On a Lorentzian manifold, certain curves are distinguished as timelike. A timelike homotopy between two timelike curves is a homotopy such that each intermediate curve is timelike. No closed timelike curve (CTC) on a Lorentzian manifold is timelike homotopic to a point (that is, null timelike homotopic); such a manifold is therefore said to be multiply connected by timelike curves (or timelike multiply connected). No CTC can be continuously deformed as a CTC (is timelike homotopic) to a point, as that point would not be causally well behaved. Therefore, any Lorentzian manifold containing a CTC is said to be timelike multiply connected. A Lorentzian manifold that does not contain a CTC is said to be timelike simply connected.

A manifold such as the 3-sphere can be simply connected (by any type of curve), and at the same time be timelike multiply connected. Equivalence classes of timelike homotopic curves define their own fundamental group, as noted by Smith (1967). A smooth topological feature which prevents a CTC from being deformed to a point may be called a timelike topological feature.

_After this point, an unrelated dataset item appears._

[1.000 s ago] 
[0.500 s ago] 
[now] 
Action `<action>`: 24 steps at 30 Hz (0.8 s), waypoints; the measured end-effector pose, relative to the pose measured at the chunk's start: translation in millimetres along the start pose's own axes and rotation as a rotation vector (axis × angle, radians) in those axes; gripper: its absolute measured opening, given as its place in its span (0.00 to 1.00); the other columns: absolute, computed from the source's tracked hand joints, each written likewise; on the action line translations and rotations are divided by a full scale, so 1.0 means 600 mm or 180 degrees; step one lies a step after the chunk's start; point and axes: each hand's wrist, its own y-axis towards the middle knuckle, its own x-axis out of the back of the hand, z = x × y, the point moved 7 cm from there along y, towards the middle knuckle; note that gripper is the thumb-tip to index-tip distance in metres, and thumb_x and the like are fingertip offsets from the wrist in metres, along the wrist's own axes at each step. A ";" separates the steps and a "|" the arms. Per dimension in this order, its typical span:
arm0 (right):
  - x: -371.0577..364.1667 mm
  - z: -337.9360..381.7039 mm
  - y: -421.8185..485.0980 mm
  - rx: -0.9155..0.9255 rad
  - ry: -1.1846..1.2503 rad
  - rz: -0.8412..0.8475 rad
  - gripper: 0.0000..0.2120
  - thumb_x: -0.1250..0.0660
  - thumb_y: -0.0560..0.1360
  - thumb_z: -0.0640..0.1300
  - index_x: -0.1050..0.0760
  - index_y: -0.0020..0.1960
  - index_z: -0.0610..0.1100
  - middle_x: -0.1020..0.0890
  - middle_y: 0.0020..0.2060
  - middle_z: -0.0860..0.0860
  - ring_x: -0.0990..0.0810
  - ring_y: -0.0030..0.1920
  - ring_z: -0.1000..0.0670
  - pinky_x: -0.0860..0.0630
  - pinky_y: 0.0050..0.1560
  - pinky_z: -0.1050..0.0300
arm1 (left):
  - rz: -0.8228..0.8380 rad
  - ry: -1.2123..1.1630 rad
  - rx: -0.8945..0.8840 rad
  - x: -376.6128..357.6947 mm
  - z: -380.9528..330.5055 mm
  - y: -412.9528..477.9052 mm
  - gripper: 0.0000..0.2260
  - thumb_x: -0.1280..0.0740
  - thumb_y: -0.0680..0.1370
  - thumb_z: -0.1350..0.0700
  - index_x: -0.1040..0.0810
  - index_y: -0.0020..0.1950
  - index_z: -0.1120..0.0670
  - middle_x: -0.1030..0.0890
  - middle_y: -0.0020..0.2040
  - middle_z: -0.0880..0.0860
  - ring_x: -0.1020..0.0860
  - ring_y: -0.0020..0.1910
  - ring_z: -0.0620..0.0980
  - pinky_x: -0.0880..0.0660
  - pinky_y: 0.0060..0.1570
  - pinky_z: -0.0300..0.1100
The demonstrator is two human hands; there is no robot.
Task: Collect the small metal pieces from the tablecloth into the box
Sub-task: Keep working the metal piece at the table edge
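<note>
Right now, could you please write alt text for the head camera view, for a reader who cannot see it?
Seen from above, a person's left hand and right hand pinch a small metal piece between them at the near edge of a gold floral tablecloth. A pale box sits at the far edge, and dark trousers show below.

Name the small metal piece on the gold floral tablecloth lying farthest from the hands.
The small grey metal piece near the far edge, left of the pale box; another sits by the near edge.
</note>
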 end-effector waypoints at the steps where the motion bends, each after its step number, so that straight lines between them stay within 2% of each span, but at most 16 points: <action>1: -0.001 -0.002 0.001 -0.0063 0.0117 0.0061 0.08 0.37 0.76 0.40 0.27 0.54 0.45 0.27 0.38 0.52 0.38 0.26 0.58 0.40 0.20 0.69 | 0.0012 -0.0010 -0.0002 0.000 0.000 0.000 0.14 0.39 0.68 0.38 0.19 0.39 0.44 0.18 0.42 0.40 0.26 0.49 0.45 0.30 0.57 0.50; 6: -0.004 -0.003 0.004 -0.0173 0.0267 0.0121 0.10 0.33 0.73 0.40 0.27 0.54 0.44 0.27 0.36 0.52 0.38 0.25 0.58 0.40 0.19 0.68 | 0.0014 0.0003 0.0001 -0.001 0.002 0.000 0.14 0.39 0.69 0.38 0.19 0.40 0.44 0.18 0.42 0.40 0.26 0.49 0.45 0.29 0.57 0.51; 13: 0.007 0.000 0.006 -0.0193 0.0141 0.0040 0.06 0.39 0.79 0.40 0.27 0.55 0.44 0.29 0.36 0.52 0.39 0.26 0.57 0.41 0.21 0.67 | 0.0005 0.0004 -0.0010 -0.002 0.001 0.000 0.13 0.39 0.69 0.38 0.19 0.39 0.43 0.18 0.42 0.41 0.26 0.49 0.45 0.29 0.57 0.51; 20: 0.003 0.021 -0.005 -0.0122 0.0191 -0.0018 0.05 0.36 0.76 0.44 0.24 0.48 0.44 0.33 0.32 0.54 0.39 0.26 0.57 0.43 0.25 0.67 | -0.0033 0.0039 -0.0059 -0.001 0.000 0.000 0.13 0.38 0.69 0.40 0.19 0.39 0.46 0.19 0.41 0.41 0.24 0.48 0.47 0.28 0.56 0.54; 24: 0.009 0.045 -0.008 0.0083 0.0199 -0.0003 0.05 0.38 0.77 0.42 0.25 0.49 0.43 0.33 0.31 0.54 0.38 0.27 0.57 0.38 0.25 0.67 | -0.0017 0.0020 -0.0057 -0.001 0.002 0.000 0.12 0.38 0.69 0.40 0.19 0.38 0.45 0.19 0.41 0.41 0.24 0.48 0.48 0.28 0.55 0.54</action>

Any Lorentzian manifold which is timelike multiply connected has a diffeomorphic universal covering space which is timelike simply connected. For instance, a three-sphere with a Lorentzian metric is timelike multiply connected, (because any compact Lorentzian manifold contains a CTC), but has a diffeomorphic universal covering space which contains no CTC (and is therefore not compact). By contrast, a three-sphere with the standard metric is simply connected, and is therefore its own universal cover.